YOUR GOAL:
Somewhere below, one line contains "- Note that" and a later line contains "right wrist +". Output those two lines and everything between them exactly, and nothing else.
********************
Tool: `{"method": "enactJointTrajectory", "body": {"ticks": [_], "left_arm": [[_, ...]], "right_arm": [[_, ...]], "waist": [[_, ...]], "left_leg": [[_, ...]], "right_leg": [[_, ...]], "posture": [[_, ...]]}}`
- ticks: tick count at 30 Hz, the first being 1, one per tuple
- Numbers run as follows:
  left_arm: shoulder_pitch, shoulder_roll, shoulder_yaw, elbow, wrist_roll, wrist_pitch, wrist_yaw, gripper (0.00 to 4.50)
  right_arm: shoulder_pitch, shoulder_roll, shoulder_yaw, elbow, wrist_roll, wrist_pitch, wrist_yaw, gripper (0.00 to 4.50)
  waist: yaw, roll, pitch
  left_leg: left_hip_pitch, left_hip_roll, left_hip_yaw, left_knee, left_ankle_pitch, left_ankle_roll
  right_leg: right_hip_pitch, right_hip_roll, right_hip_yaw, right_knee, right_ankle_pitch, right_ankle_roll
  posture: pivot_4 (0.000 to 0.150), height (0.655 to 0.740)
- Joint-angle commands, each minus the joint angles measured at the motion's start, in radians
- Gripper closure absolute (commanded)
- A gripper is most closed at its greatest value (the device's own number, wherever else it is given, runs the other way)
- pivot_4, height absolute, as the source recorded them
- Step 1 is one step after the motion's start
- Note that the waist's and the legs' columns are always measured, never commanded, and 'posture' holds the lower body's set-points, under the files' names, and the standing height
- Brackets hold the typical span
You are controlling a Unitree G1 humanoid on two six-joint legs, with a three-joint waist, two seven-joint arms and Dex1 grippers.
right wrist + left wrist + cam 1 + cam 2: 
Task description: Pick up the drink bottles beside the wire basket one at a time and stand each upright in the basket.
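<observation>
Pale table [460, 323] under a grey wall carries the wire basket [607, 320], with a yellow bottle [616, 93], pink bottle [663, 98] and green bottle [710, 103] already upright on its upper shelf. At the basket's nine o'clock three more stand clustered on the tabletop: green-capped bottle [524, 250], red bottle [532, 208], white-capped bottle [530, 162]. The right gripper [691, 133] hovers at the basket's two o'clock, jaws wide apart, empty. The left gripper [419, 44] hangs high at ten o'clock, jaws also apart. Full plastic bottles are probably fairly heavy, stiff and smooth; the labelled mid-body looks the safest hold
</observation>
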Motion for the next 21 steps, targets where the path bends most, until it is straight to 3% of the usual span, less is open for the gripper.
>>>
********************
ANSWER FOR THE TASK:
- Note that the waist's and the legs' columns are always measured, never commanded, and 'posture' holds the lower body's set-points, under the files' names, and the standing height
- Brackets hold the typical span
You are controlling a Unitree G1 humanoid on two six-joint legs, with a three-joint waist, two seven-joint arms and Dex1 grippers.
right wrist + left wrist + cam 1 + cam 2: 

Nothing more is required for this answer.